A Summarisation of Facebook’s research paper titled “Does Object Recognition Work for Everyone?”
“AI is a tool. The choice about how it gets deployed is ours.” Oren Etzioni
AI technologies are slowly and steadily making a foray into our lives. They are already making some important decisions for us like whether we are qualified for a mortgage, what kind of movies or songs we prefer and are even suggesting email replies to us. Computer vision is one such actively growing subfield of AI which holds a lot of promise. Techniques like facial recognition, object detection, Image recognition, emotion analysis etc are being used across industries to enhance the consumer experience, reduce costs and increase security. But what if the results of these systems are prejudiced towards a particular race, gender or region. Well, there is definitely more to it than what meets the eye.

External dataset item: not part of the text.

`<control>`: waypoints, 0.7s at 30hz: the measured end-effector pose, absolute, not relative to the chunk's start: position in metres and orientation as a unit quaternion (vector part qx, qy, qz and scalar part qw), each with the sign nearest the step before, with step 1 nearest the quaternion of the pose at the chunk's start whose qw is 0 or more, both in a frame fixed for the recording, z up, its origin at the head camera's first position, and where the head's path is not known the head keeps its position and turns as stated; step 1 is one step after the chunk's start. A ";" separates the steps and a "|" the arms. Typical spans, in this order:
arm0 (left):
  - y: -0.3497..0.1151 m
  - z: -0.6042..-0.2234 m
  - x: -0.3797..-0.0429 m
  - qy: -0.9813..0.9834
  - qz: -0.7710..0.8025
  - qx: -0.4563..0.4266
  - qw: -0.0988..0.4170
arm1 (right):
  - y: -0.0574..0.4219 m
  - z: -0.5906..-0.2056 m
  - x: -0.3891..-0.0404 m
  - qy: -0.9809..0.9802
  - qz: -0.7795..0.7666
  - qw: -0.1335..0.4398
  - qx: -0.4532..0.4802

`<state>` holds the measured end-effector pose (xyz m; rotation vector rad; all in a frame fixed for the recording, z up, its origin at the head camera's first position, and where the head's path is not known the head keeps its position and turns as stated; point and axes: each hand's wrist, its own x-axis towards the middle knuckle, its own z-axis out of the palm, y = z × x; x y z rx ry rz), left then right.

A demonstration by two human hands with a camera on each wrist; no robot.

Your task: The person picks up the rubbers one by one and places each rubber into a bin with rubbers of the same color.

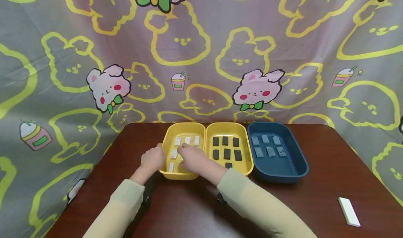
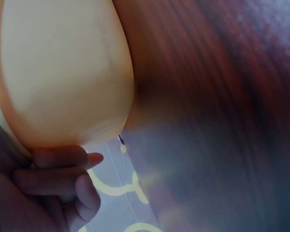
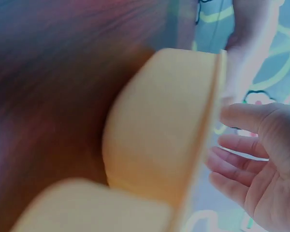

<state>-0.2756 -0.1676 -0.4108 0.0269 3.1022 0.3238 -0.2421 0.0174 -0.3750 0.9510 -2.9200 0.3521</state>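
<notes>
My left hand (image 1: pixel 153 158) grips the left rim of the left yellow tray (image 1: pixel 181 177). Curled fingers (image 2: pixel 58 176) lie against the tray's outer wall in the left wrist view. Over the inside of the same tray reaches my right hand (image 1: pixel 193 158), hiding some of the small white rectangular pieces (image 1: pixel 174 154) there. In the right wrist view its fingers (image 3: pixel 239 142) are loosely bent near the rim, with nothing seen between them. Small black rectangular pieces (image 1: pixel 226 154) lie in rows in the middle yellow tray (image 1: pixel 244 170).
A blue tray (image 1: pixel 292 177) on the right holds several grey-blue pieces (image 1: pixel 270 151). One long white block (image 1: pixel 348 211) lies at the right of the dark brown table (image 1: pixel 315 196). Behind the trays hangs a patterned curtain (image 1: pixel 201 56).
</notes>
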 end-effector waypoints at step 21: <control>-0.167 -0.413 -0.278 0.995 0.100 0.002 0.007 | 0.161 -0.338 -0.190 -0.950 0.040 0.129 0.282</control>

Recently, Facebook researchers in a paper titled: Does Object Recognition Work for Everyone? raised a very pertinent question regarding the applicability of the results of the current SOTA objection detection techniques. Their study highlights a strong geographical bias when it comes to recognizing common household items in low income or Non-Western countries. The figure below shows how the prediction results are far away from the ground truth in low-income nations whereas the results for Western countries are highly accurate.
Biased data leads to biased models
The story of bias and under-representation in computer vision systems isn’t new. Many pieces of research have come to light which clearly demonstrates this pattern. Here are two concrete examples.

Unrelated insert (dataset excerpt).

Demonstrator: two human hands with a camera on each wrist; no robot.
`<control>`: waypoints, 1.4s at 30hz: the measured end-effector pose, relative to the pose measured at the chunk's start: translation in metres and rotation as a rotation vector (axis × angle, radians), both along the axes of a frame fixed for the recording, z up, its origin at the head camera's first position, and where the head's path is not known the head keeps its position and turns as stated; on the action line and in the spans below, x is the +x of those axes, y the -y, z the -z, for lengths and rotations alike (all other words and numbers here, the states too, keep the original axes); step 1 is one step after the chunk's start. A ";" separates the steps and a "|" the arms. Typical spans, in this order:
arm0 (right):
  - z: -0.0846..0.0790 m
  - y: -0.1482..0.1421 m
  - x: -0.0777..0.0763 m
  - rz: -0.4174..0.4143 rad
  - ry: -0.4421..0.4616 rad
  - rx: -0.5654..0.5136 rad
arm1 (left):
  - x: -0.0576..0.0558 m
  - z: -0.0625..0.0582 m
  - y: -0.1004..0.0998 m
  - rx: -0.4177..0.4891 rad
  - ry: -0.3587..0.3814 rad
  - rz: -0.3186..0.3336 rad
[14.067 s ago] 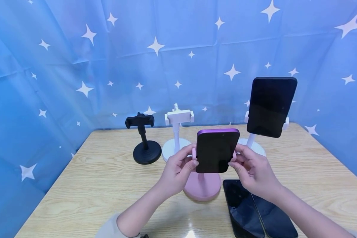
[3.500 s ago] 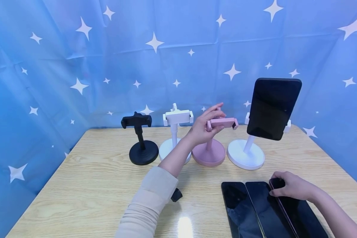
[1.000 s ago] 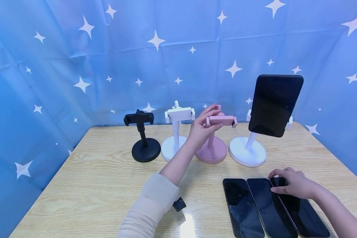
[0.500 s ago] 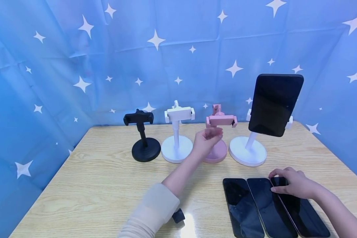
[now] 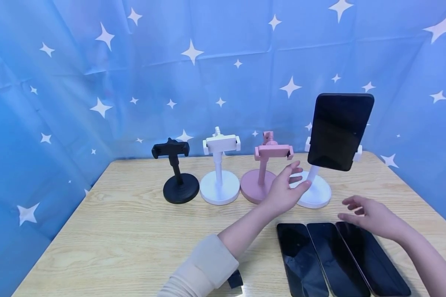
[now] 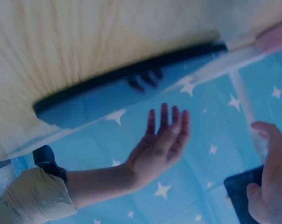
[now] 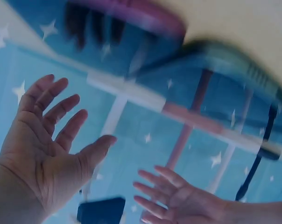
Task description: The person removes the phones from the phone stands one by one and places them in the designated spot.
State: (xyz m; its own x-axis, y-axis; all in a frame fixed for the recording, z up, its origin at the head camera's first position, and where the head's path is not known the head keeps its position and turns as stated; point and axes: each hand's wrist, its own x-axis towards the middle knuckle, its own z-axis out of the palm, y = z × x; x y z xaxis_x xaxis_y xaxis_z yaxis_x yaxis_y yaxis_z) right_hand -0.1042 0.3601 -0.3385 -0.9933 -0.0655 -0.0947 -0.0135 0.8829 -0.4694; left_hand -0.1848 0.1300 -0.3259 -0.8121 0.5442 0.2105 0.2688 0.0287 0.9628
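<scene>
My left hand (image 5: 287, 187) hovers between the pink phone stand (image 5: 274, 152) and the right-hand white phone stand (image 5: 317, 192), fingers spread, holding nothing. A large black-screened phone (image 5: 340, 132) sits upright in that white stand's clamp. My right hand (image 5: 369, 216) is raised just over the far end of the right phone (image 5: 373, 260), its fingers loosely bent and free. That phone lies face up beside the middle phone (image 5: 338, 260) and the left phone (image 5: 302, 260). In the right wrist view, my right hand (image 7: 52, 149) appears palm-on with nothing in it.
Farther left stand another white phone stand (image 5: 221, 143) and a black phone stand (image 5: 171, 149), both with bare clamps. A blue star-patterned curtain (image 5: 223, 82) hangs behind the wooden table (image 5: 134, 239). The left forearm crosses over the table's middle.
Earlier the pink stand held a purple-edged phone; it now lies at the row's right end, and the stand is farther back. The left hand left the pink clamp and moved right; the right hand lifted off.
</scene>
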 end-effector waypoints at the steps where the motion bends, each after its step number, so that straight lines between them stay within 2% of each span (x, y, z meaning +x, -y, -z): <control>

- The paper Intersectional accuracy disparities in commercial gender classification highlight the fact that commercially used gender classification systems tend to be more accurate for lighter skinned males as compared darker females.
- Unequal representation and gender stereotypes in image search results for occupations showed that there was an under-representation of women in Google search results.
One of the most probable reasons for such biased results is the type of data used for training the model. In most of the cases, the data collection is itself biased and it is this bias that eventually percolates and shows in the model’s predictions. In the current study, it was found that the photo collections used in almost all popular datasets including ImageNet, COCO, and OpenImages. had a very skewed geographic distribution with the majority of the data from Europe and America.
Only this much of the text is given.